Exercise: Working from the top of the records below, reproduce each line exactly, ending once you have written the line containing "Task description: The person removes".

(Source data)

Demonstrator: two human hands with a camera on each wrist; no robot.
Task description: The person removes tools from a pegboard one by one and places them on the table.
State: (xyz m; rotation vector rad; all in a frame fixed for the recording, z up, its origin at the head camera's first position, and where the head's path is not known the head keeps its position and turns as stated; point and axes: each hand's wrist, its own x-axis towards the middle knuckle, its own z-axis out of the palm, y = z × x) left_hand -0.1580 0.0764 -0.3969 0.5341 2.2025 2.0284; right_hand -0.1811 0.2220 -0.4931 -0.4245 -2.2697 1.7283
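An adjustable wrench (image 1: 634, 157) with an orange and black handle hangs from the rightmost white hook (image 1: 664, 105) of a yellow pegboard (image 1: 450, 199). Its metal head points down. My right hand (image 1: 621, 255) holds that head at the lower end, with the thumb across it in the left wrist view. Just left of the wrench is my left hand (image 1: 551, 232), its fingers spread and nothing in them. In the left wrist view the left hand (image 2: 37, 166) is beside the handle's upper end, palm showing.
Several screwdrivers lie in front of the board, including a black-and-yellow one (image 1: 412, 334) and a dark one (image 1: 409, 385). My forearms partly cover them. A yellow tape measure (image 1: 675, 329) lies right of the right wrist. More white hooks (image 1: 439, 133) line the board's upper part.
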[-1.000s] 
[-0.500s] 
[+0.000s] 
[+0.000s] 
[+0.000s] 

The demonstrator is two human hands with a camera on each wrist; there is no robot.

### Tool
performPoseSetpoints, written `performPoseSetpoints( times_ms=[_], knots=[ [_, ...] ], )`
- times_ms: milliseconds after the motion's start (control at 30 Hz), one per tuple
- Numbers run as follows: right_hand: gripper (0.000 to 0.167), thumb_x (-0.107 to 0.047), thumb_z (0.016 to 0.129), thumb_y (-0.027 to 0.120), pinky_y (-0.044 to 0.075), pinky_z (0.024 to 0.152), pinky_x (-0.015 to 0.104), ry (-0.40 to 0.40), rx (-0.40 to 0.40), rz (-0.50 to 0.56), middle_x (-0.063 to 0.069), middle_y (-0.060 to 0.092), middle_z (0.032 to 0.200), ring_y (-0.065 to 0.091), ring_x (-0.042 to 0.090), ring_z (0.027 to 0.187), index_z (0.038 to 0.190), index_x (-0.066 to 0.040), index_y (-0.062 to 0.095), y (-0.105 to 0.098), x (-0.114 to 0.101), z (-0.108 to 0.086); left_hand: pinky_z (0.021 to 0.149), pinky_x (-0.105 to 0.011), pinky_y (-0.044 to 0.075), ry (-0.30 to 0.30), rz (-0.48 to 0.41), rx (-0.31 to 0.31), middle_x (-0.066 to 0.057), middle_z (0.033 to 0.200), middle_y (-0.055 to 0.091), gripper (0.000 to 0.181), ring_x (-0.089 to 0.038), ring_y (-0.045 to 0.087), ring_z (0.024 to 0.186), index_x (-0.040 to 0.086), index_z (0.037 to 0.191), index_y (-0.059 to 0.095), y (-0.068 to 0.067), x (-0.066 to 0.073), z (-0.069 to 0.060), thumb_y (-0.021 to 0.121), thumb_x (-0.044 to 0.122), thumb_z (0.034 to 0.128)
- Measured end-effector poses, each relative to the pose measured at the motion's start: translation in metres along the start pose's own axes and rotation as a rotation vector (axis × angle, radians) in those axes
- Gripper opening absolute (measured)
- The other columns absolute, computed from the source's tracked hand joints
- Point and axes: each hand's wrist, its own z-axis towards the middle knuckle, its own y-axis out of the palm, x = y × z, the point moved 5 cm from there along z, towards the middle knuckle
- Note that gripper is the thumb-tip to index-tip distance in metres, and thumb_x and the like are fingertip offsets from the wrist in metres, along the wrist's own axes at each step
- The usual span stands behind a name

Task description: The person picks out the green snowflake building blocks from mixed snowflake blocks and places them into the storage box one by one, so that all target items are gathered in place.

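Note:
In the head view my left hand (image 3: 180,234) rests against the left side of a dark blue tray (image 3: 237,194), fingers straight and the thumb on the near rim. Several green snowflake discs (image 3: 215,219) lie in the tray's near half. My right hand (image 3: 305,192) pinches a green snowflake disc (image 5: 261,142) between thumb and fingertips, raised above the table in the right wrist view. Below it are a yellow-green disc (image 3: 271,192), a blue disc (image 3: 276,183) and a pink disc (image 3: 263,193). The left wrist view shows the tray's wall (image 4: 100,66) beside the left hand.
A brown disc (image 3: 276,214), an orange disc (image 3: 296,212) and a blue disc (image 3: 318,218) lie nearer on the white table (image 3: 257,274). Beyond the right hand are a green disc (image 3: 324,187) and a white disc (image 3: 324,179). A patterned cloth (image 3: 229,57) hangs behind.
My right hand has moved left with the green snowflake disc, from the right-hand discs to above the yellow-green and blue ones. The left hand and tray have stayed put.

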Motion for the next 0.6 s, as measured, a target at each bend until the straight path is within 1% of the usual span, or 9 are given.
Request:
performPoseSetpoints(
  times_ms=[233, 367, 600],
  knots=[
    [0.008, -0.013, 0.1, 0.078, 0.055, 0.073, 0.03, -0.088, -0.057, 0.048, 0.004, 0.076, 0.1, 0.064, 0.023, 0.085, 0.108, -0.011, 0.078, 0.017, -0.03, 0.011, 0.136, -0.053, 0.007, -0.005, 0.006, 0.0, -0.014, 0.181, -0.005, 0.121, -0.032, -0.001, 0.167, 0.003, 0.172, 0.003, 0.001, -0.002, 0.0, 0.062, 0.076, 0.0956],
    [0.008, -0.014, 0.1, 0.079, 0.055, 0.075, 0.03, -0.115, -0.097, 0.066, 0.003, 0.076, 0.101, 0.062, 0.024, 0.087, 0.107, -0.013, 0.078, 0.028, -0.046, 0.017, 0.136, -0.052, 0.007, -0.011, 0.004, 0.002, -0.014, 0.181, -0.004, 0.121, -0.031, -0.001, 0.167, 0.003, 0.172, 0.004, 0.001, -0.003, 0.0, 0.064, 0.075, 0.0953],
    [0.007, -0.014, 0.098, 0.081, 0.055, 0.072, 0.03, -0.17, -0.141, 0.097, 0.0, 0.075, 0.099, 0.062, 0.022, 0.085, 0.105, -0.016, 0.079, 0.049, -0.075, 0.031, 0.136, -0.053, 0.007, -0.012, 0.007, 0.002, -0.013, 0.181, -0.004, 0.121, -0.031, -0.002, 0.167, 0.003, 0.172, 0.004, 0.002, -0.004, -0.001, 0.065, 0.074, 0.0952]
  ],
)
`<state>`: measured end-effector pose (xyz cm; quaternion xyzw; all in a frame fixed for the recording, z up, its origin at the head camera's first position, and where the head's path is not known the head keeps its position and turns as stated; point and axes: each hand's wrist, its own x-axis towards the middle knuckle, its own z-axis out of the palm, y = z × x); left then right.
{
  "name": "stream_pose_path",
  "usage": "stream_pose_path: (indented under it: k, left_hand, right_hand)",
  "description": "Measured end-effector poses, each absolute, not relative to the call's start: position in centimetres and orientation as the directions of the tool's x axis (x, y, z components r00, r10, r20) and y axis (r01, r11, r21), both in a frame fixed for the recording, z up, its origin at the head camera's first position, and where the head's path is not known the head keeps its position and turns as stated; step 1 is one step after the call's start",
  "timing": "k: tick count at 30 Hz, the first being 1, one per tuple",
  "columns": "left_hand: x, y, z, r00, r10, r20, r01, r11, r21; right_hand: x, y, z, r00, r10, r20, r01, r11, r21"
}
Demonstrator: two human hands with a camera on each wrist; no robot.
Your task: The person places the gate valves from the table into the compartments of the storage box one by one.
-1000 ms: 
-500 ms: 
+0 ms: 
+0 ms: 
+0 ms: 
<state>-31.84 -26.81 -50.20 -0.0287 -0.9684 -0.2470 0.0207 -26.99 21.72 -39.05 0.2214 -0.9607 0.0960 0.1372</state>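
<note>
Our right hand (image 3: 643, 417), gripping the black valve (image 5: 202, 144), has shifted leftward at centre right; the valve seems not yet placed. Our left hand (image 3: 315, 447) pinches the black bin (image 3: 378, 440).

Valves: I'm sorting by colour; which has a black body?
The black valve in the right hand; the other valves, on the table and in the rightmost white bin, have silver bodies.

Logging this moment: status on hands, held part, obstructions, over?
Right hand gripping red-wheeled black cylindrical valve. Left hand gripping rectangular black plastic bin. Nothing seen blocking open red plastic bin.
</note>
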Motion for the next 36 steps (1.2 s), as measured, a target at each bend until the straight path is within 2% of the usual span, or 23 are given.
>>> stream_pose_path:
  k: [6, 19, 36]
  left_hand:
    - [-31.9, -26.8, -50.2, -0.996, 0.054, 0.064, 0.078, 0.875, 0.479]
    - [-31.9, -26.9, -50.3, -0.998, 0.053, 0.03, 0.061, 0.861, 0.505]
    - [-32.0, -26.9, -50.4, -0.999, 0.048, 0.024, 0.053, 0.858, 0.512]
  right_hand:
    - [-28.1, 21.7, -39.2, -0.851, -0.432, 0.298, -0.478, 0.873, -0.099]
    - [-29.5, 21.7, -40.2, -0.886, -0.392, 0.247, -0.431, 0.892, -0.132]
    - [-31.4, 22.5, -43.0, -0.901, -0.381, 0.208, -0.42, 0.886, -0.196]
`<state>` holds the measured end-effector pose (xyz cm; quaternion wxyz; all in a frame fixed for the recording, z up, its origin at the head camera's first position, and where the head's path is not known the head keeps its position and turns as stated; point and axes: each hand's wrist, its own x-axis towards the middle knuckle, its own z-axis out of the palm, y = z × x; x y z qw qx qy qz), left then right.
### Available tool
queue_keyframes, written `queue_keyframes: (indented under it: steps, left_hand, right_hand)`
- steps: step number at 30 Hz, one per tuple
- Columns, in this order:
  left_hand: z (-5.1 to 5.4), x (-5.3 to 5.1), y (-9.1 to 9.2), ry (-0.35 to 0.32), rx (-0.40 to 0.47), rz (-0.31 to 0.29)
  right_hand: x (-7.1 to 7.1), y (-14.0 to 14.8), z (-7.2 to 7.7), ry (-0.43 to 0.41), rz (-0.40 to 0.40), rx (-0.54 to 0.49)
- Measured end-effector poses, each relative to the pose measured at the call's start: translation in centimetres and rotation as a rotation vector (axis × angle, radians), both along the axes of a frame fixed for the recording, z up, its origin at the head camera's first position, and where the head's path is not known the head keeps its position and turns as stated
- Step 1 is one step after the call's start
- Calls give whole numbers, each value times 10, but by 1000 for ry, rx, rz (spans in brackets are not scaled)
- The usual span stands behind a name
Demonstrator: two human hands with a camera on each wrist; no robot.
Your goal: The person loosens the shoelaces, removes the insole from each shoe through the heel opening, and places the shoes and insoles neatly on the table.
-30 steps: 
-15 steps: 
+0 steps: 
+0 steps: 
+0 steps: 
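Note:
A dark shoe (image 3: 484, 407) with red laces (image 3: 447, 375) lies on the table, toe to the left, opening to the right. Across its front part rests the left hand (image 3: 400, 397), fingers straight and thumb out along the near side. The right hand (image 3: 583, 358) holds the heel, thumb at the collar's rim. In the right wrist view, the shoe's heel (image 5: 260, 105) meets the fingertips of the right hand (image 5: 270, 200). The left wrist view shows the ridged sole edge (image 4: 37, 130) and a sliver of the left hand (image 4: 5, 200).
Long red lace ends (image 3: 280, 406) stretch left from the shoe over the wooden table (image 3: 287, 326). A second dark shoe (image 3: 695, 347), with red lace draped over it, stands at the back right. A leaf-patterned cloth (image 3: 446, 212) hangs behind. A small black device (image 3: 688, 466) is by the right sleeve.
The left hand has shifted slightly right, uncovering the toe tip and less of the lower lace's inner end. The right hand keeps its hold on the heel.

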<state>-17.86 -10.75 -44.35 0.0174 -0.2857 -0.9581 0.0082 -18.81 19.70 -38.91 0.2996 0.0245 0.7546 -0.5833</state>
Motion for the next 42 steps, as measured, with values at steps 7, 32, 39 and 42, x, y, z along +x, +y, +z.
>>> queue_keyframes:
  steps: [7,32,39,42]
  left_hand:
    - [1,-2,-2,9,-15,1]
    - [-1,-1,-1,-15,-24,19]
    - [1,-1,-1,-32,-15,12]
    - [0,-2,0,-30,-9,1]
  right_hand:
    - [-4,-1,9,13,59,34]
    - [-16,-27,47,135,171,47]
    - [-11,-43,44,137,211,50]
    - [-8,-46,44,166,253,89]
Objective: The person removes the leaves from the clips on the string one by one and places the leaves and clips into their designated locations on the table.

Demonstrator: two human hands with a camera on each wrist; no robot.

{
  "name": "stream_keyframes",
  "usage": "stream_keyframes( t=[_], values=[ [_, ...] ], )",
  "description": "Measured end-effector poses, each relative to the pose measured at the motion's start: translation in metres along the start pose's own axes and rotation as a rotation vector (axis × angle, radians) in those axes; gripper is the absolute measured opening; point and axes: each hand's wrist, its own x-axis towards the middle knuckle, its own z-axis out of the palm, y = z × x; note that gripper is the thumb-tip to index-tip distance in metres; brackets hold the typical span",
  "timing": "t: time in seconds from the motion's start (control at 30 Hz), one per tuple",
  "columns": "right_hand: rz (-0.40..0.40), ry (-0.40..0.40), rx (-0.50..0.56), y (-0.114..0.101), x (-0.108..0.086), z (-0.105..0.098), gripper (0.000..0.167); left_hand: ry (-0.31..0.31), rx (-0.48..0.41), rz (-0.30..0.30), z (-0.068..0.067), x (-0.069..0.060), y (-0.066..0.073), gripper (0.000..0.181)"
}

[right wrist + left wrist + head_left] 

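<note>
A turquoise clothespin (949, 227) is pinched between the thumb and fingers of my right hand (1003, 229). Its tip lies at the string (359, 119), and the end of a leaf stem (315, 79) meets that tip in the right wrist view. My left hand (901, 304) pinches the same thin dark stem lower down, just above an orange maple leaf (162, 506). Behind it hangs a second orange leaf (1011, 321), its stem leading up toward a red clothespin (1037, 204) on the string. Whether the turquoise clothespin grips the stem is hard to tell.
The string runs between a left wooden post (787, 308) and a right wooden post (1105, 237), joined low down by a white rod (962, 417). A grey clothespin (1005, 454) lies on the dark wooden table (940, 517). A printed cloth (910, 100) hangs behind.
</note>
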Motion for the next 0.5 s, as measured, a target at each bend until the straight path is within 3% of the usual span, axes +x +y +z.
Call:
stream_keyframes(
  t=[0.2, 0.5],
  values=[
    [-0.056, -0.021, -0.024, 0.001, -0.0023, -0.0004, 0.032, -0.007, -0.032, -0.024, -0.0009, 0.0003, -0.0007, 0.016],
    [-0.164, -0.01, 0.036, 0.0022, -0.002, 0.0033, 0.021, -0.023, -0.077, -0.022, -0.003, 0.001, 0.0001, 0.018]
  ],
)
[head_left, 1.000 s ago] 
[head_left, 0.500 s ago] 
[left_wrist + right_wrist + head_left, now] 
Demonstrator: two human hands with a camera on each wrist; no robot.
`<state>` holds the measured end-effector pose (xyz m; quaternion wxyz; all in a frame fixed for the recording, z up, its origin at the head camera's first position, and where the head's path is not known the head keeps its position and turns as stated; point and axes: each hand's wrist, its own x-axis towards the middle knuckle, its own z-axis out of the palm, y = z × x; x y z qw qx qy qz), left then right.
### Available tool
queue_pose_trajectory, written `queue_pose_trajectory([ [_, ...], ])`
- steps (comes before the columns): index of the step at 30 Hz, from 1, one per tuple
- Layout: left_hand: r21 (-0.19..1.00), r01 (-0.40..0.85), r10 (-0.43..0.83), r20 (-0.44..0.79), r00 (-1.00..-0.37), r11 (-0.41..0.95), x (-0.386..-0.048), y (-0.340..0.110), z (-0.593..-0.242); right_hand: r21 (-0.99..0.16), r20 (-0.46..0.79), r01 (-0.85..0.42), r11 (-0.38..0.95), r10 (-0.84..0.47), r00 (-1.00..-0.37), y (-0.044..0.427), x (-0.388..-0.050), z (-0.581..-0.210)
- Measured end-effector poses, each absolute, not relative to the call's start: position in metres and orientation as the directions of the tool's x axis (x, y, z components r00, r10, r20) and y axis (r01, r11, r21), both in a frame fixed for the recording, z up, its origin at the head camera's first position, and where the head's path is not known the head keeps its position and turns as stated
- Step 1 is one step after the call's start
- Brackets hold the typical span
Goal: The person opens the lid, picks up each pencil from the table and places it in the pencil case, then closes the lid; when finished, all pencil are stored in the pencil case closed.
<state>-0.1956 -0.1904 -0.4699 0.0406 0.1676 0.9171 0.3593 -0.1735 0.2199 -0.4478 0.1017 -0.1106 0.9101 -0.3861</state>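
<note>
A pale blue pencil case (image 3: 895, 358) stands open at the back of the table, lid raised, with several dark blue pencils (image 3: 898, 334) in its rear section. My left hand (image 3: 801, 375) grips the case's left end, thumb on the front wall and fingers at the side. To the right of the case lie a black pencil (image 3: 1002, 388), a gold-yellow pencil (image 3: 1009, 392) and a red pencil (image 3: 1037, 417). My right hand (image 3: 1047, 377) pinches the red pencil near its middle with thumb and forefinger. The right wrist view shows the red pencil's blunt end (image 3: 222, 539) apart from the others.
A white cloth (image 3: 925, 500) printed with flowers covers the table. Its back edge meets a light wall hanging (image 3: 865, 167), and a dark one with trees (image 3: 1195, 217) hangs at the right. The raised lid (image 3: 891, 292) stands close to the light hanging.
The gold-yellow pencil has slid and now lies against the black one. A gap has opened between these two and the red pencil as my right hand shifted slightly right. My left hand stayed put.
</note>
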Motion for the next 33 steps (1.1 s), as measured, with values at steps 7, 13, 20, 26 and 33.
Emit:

Task result:
Demonstrator: two human hands with a camera on each wrist; no robot.
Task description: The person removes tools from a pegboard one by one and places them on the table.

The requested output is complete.